Among the many foreign policy disasters for which President Barack Obama has been responsible, none is uglier than the recent Cuba deal.
It is not as dangerous as the Iran deal, which virtually guarantees that Iran will eventually become a nuclear power. It is not as irresponsible as the premature, politically-driven withdrawal from Iraq, which allowed ISIS to rise. It is not as naïve as the Russia “reset,” which gave up missile defense and emboldened Vladimir Putin’s aggression.
But in terms of America’s founding values, the Cuba deal is the worst so far.
President Barack Obama received almost nothing in exchange for restoring diplomatic relations with the Castro regime. That would have been bad enough.
But then Secretary of State John Kerry traveled to Cuba to re-open the U.S. embassy, and delivered a stomach-churning speech in which he wished the Cuban regime well, and declared: “I feel very much at home here.” This, in a country that many have risked their lives to escape.
The Obama administration also excluded Cuba’s dissidents from the embassy ceremony, in deference to the Castros.
Worse, the White House is also circumventing Congress, and the law, in order to appease the Cuban regime.
When the negotiations with Cuba were revealed in late 2014, Raùl Castro demanded that President Obama take executive action to lift the U.S. embargo, in direct violation of the law and the U.S. Constitution: “Even though the measures of the blockade have been made by law, the President of the United States can modify their application through his executive powers,” Castro said in a speech hailing Cuba’s diplomatic achievement.
And President Obama is eager to comply.
ABC News reported this week that the Obama administration “plans to unilaterally ease the travel restrictions to Cuba….The new measures would bypass limits on travel imposed by Congress by changing regulations at the executive level.”
While there is still a travel embargo on the statute books, “Americans going to Cuba would still have to fall into one of the 12 pre-approved licenses to travel, but would merely attest to compliance on-line or at the airport as they buy a ticket. No special visa would be required.”
Travel and trade are both good things, and could help open Cuban society to reform (though travel and trade with the rest of the world have failed to loosen the Castros’ grip thus far). Americans are curious about Cuba, and even romanticize it somewhat–the old cars, the beautiful women, the music and (of course) the cigars. Time magazine is already selling a glossy Cuba travel guide at supermarket checkout lines. The Cuban-American community itself is ambivalent, and opinion polls suggest that Americans as a whole are eager for U.S. policy to change.
But if so, that policy is surely worth taking to Congress for approval.

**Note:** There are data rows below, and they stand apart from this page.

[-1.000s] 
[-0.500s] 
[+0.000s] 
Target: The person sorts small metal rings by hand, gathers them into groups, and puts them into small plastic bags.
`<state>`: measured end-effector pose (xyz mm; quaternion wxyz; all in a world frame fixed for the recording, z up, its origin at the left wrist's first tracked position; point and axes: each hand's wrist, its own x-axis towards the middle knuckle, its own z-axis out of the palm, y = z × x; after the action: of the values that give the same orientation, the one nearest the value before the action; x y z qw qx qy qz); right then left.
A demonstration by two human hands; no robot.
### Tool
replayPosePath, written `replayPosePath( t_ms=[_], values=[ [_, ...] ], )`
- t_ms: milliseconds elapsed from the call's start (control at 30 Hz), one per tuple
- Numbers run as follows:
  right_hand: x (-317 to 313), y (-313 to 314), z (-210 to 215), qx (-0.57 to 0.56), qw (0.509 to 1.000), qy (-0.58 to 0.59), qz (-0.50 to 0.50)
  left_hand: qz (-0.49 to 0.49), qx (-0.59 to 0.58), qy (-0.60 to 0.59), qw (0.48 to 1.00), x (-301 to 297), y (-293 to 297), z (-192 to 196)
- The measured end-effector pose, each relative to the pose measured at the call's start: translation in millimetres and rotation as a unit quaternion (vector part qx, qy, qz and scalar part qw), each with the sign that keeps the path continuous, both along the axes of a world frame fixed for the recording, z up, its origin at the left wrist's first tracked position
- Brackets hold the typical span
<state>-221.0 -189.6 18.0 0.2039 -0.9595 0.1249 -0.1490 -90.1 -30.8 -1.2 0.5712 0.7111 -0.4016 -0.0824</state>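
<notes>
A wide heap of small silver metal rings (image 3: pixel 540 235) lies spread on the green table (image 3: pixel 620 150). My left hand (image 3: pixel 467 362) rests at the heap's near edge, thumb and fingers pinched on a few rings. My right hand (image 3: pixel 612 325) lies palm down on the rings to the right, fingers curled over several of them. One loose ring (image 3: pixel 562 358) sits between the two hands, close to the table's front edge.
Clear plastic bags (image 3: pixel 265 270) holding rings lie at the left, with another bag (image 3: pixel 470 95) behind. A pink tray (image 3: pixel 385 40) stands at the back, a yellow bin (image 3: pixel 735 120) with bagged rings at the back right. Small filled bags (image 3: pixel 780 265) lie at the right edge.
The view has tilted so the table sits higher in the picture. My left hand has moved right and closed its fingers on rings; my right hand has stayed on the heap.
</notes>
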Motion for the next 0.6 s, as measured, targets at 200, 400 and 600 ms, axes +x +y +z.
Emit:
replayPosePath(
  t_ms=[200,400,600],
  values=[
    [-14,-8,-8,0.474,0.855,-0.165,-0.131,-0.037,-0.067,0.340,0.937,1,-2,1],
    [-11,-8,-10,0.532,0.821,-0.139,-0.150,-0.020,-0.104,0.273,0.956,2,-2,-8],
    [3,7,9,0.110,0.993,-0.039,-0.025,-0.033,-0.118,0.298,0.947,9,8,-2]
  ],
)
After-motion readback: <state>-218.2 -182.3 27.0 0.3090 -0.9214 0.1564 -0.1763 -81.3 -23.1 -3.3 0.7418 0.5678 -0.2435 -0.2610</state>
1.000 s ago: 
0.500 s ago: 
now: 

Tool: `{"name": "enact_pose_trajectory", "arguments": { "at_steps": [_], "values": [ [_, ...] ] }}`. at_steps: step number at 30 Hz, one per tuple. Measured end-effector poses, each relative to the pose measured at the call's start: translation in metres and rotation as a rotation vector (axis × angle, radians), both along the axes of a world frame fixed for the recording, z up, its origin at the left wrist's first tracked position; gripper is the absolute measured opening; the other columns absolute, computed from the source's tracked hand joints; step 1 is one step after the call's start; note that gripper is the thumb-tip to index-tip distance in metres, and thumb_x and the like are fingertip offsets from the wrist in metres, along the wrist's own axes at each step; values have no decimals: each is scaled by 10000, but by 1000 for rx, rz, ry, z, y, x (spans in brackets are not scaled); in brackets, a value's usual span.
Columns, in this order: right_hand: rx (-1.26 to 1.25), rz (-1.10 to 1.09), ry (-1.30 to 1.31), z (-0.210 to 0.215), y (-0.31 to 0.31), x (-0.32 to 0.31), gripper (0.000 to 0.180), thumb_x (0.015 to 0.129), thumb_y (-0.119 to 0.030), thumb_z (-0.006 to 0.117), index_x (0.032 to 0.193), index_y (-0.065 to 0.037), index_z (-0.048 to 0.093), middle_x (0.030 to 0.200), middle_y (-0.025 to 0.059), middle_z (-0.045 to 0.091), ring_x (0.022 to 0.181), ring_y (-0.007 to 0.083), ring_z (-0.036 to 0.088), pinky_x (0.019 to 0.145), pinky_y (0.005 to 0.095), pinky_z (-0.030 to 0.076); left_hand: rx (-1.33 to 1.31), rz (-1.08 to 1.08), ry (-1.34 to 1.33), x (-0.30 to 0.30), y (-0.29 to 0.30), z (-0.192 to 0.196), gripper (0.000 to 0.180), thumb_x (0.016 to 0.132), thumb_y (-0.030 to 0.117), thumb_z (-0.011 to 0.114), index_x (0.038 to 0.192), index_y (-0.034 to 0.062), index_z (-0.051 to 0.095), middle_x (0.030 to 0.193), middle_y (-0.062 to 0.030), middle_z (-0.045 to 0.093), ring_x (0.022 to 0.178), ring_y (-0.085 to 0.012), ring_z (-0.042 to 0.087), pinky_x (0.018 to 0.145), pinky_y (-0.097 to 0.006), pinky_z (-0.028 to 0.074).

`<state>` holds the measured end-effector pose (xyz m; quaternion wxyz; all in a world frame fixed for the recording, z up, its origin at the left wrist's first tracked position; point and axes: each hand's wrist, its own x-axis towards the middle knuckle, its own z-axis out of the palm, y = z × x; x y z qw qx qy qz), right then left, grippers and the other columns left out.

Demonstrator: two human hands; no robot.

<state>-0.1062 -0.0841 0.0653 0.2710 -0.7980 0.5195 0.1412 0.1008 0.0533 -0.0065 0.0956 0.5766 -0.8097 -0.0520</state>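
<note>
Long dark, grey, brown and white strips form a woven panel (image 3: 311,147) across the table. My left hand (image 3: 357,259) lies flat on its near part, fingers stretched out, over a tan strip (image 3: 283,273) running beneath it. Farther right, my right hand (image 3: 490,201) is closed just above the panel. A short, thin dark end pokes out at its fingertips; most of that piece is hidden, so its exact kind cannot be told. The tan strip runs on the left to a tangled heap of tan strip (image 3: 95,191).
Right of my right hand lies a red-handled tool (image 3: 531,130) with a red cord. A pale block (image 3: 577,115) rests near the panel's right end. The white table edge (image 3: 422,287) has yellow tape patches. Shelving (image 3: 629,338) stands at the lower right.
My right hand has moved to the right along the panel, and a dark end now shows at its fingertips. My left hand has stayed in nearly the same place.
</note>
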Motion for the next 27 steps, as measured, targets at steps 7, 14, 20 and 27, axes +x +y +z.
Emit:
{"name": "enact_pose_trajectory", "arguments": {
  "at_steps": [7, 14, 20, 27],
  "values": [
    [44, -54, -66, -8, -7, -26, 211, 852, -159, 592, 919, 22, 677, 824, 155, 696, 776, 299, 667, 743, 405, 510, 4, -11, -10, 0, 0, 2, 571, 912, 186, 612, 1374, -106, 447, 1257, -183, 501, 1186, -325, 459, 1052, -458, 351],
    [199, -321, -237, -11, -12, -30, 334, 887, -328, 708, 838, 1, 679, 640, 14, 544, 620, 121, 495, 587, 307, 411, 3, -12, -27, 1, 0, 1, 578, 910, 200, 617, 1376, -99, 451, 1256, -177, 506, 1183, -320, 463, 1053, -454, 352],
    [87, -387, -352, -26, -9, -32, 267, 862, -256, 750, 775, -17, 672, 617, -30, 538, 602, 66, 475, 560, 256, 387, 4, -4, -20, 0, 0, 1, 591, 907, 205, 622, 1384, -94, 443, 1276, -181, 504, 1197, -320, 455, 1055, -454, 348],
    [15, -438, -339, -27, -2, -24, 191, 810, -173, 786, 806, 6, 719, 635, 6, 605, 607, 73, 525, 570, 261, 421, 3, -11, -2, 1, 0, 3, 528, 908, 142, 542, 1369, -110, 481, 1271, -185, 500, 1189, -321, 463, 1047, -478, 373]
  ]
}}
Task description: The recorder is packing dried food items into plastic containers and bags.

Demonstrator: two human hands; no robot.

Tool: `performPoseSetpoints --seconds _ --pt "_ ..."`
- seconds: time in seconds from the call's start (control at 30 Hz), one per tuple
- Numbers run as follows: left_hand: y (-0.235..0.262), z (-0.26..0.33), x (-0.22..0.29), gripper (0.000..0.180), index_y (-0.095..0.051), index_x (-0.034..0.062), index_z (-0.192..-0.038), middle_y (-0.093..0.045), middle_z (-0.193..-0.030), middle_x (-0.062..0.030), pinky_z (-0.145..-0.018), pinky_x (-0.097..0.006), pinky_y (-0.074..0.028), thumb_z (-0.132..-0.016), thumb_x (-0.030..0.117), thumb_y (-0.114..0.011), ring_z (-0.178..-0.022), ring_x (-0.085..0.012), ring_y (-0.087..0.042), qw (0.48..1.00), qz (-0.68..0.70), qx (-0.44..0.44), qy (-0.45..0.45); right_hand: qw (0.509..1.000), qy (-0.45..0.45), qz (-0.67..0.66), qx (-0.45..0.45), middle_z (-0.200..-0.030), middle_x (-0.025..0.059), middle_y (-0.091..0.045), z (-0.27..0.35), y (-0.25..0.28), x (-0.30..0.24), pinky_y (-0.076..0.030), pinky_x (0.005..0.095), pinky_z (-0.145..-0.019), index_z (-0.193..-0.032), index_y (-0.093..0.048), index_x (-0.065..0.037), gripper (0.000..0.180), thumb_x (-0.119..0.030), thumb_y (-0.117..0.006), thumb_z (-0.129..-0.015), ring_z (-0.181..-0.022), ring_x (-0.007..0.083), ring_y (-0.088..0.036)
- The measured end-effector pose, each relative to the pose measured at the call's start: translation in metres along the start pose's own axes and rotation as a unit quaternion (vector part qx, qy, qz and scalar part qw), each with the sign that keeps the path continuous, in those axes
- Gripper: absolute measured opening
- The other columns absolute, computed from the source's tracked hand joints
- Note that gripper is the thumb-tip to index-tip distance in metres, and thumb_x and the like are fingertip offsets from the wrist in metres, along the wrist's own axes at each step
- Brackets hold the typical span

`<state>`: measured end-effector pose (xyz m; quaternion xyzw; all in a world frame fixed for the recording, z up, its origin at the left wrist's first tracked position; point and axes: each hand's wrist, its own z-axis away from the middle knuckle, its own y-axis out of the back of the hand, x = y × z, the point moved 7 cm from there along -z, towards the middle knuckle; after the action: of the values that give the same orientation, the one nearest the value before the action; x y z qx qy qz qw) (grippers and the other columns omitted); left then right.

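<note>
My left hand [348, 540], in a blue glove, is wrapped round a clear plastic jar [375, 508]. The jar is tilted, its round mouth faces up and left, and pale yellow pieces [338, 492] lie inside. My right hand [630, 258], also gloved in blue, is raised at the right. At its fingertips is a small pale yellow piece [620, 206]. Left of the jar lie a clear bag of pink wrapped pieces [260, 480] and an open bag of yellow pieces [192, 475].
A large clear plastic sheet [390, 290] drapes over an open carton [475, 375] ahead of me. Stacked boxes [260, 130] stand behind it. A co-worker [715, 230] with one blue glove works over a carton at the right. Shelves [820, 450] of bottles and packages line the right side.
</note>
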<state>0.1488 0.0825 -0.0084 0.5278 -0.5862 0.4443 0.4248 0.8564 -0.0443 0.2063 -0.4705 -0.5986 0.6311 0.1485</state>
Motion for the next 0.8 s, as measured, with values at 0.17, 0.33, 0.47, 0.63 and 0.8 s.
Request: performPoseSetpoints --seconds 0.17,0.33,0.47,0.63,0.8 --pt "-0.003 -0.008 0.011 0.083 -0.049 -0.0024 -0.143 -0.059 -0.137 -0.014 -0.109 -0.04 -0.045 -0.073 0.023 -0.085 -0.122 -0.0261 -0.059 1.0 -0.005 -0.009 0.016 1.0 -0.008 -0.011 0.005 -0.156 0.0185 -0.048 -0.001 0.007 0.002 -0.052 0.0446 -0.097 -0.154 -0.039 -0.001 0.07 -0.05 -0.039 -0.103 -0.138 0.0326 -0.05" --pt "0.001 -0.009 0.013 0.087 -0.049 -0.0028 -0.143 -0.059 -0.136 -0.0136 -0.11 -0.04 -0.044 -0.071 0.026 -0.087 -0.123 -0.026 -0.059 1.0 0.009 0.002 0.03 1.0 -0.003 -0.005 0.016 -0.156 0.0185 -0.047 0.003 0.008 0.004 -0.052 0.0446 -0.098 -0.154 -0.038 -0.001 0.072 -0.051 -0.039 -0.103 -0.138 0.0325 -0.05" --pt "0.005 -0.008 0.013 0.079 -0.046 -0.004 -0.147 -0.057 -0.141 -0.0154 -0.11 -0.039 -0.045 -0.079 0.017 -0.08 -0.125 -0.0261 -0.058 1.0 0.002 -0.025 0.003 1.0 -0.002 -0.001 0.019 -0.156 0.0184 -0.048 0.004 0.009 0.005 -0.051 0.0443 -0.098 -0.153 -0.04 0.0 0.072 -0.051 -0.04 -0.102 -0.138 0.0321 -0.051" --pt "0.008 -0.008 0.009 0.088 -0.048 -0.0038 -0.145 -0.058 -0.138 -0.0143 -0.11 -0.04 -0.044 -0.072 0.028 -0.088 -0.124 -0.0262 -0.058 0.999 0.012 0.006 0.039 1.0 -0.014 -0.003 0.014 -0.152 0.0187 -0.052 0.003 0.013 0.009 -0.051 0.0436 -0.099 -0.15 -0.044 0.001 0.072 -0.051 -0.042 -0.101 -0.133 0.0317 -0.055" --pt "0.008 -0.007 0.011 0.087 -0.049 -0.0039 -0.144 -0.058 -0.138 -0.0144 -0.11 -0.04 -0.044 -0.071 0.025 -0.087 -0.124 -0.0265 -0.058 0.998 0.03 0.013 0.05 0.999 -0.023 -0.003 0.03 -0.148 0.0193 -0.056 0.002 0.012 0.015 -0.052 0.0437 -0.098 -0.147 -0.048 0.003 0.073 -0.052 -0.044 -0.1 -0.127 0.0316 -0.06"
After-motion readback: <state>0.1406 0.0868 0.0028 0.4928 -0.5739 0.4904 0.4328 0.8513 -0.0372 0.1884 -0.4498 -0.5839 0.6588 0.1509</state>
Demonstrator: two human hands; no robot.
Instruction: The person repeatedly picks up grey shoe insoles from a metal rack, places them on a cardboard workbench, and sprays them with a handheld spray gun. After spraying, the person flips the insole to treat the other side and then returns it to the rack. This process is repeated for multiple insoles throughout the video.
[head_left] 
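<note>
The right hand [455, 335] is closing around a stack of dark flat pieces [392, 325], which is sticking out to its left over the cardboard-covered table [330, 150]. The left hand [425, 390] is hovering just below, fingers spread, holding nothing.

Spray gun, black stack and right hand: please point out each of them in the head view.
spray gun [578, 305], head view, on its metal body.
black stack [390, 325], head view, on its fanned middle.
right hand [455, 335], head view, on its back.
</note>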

The danger of breaking the rules for the sake of popular changes is that it sets a precedent for unpopular ones. Already, Obama has circumvented Congress by taking the Iran deal to the UN Security Council first. The “Corker bill” guts the Senate’s treaty powers. And the White House hints it will carry out the deal regardless.
Kerry defended Obama’s power grabs by saying it is “physically impossible” to pass a treaty through Congress today, yet Republicans just gave Obama fast-track authority on trade!
Instead of encouraging Cuba to become more democratic, the Cuba deal is making the U.S. more autocratic. And Raùl Castro knows it.
That is why he is insisting the U.S. censor news broadcasts to Cuba, and hand over the Guantánamo Bay naval base.
After all, Obama made sure an anti-Muslim filmmaker went to jail after Benghazi, and he is desperate to close the GTMO prison. He broke the law once by evading Congress at GTMO; he would surely do it again.
We are less safe because of Iran, Russia, and ISIS. But the Cuba deal has made us less free.